Need for Best Testing from all models on Covid-19



A number of distinguished medical professionals led by Dr. Ruvaiz Haniffa , Head, Dept. of Family Medicine, University of Colombo, published an appeal (The Island , 1st April, and other newspapers) emphasizing the “Need for rapid expansion in testing for COVID-19 in Sri Lanka”.

While creating a database is essential for constructing epidemiological models, another very effective approach uses information-based intervention. Detectives examining social media or gossip, learn about Covid-19 contacts, religious gatherings etc., and aggressively follow every lead. Sri Lanka is currently in stage 3A (WHO classification), where clusters are being identified. To avoid deteriorating to stage 3B, authorities have to trace contacts and isolate cases. This is an “intelligence-driven attacking approach” (IDAA). The military in Sri Lanka was thus able to identify over 20,000 people and enforce self-quarantining. Direct sampling would not have found these people, or if found, it would be too late.

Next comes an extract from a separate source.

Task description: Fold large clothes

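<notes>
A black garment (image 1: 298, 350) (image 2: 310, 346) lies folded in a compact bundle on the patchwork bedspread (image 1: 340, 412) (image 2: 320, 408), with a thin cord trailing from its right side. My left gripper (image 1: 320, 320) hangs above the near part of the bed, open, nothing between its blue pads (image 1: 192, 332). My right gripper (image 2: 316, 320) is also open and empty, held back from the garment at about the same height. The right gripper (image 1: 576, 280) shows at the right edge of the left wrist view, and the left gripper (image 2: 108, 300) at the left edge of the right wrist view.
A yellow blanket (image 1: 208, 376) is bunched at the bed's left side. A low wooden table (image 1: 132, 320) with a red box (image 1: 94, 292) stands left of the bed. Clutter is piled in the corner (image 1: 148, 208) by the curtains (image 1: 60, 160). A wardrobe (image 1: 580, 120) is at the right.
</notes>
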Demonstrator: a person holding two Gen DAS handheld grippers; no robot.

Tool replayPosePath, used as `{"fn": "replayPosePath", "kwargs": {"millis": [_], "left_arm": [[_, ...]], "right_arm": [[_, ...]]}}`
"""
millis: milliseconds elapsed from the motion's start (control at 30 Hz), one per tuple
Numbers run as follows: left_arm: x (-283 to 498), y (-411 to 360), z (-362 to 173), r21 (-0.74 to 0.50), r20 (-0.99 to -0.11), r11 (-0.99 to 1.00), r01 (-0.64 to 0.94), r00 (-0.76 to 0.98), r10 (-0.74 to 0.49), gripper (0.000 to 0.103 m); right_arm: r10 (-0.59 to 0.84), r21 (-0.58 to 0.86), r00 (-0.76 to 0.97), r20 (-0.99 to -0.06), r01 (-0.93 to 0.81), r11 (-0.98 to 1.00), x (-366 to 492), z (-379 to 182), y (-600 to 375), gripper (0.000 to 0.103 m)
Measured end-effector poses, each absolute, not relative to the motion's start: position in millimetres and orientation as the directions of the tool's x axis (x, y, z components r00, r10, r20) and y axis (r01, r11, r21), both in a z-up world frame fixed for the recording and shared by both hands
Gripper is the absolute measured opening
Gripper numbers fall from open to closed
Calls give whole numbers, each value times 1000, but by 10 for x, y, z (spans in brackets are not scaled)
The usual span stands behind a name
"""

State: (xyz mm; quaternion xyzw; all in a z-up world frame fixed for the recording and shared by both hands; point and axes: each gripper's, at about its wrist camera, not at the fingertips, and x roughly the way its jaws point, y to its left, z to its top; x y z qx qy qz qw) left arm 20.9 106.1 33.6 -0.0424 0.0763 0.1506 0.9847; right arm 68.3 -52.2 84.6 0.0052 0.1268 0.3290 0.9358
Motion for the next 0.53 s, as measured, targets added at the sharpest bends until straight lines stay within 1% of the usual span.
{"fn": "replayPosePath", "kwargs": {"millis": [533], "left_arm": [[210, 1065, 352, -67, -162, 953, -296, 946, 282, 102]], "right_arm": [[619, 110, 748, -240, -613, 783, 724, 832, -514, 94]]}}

So we need BOTH the IDAA and direct TESTING of optimally selected samples.
Even people who seem perfectly healthy may be carriers of the virus. Testing “suspected cases” may not be enough. But no country can test the whole population, and with Sri Lanka having 22 million. Iceland has tested 3% of its population and given up (?). Test kits for the new virus are in short supply and now reserved for priority cases. Leading companies like Abbots Labs are scrambling to provide test kits to Western countries buckling under the virus. There are cheap “wonder test kits” that quick-buck inventors and alternative-medicine Gurus have put out, claiming fast test results. These should be avoided and only kits using proven methods used. According to Health Canada guidelines, a person with “a confirmed virus infection” must have positive nucleic acid amplification tests on at least two specific genome targets, or a single positive target with nucleic acid sequencing.

Many Western governments (e.g. France) had comprehensive plans for dealing with pandemics, put in place after the SAARs epidemic. But the rise of neo-liberals and Human-Rights lobbies, with their belief in minimal government intervention and devolution (e.g., in Spain), led to the disbanding of all such programmes, leaving matters to “the private sector” and to “local authorities”. The US is still in that mode and lagging behind in fighting Covid-19. Today, many governments are scrambling to re-assemble those safety nets at great cost.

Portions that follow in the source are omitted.